*What you have to do:* Return all lines below containing the word "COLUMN".
Start of Task data
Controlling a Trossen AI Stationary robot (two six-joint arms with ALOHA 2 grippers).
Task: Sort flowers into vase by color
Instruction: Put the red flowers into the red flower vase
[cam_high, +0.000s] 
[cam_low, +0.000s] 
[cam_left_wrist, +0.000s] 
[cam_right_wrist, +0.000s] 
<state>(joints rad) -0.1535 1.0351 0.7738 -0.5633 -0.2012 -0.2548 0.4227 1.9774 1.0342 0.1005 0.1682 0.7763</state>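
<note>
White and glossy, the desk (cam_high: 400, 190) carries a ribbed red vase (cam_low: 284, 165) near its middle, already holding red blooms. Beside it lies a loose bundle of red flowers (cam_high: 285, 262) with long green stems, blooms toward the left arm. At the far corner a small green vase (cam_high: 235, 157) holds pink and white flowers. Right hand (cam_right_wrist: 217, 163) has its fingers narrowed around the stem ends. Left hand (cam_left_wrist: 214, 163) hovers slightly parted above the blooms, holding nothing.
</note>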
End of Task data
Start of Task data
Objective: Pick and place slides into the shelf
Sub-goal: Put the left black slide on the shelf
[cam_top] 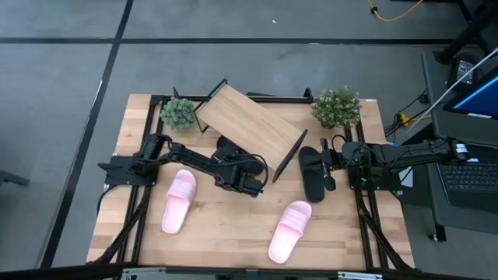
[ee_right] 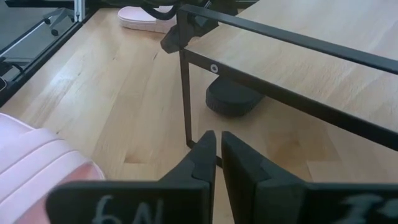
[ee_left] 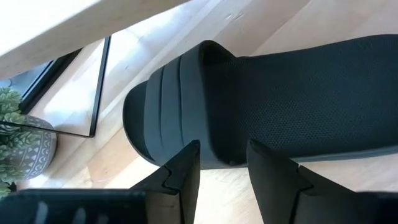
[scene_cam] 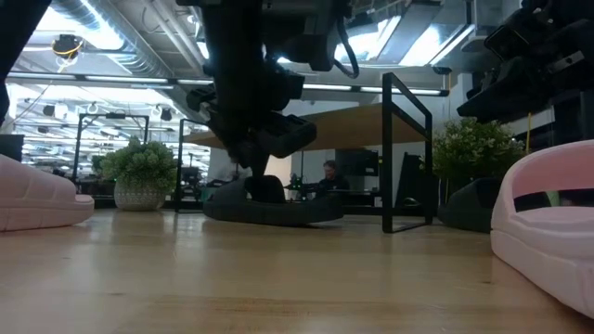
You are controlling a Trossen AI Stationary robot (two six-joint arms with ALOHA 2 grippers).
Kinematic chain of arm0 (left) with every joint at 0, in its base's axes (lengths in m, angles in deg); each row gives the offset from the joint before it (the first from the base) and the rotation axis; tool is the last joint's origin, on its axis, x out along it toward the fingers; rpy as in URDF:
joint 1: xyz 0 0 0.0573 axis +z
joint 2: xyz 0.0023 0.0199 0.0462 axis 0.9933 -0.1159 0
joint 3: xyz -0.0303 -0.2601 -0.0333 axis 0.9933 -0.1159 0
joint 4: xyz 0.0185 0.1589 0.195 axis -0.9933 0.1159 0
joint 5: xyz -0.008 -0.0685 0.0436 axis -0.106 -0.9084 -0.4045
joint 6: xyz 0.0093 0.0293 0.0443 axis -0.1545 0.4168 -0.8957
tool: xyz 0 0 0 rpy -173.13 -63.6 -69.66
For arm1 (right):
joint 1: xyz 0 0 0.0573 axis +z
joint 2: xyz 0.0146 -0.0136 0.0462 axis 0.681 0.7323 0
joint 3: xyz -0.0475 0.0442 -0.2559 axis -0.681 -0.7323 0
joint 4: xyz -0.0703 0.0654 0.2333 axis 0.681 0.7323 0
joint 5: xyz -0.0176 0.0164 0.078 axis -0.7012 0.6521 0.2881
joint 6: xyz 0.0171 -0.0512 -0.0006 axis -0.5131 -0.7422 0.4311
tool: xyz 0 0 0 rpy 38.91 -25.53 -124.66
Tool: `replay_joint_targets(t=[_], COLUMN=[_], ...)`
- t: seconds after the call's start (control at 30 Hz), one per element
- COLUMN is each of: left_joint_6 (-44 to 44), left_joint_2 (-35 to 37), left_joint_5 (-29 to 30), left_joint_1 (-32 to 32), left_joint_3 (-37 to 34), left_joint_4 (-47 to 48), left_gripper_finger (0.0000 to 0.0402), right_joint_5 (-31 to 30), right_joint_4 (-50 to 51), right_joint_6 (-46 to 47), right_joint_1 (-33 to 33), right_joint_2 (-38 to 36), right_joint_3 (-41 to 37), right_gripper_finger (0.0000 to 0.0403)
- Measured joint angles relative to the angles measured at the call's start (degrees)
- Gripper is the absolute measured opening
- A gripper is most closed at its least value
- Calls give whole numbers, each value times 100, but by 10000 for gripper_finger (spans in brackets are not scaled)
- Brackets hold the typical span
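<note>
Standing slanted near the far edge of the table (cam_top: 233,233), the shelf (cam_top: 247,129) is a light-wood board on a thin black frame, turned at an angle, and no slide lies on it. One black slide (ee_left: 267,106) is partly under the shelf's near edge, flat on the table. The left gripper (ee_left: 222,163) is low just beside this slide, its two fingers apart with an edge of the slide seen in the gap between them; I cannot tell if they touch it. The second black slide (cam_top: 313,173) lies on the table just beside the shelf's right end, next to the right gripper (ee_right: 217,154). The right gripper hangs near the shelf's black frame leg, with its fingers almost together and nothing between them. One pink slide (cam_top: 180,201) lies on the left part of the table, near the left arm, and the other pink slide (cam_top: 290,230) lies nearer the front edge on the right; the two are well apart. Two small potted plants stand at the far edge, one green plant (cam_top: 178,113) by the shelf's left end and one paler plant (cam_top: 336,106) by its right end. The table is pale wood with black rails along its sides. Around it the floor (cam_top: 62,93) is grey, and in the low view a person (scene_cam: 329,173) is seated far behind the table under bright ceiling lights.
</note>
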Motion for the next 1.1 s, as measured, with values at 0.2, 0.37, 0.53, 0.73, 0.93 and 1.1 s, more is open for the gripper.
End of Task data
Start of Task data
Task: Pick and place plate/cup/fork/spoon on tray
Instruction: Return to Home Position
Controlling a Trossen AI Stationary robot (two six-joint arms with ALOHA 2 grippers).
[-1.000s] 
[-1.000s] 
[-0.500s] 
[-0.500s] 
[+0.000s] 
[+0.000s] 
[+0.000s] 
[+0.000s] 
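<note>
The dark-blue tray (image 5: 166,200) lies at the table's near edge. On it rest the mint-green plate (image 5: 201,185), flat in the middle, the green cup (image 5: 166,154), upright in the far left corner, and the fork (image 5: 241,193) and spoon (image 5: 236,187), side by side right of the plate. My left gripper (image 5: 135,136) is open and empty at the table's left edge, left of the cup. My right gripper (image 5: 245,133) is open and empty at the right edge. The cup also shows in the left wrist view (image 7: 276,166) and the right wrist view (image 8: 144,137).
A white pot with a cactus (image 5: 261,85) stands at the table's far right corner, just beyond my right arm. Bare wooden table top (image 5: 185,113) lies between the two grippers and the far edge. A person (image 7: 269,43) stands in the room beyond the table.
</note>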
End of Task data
*Solution to this problem:*
Tool: `replay_joint_targets(t=[_], COLUMN=[_], ...)`
- COLUMN is each of: left_joint_6 (-44 to 44), left_joint_2 (-35 to 37), left_joint_5 (-29 to 30), left_joint_1 (-32 to 32), left_joint_3 (-37 to 34), left_joint_4 (-47 to 48), left_gripper_finger (0.0000 to 0.0402), right_joint_5 (-31 to 30), right_joint_4 (-50 to 51), right_joint_6 (-46 to 47), right_joint_1 (-33 to 33), right_joint_2 (-38 to 36), right_joint_3 (-41 to 37), right_gripper_finger (0.0000 to 0.0403)

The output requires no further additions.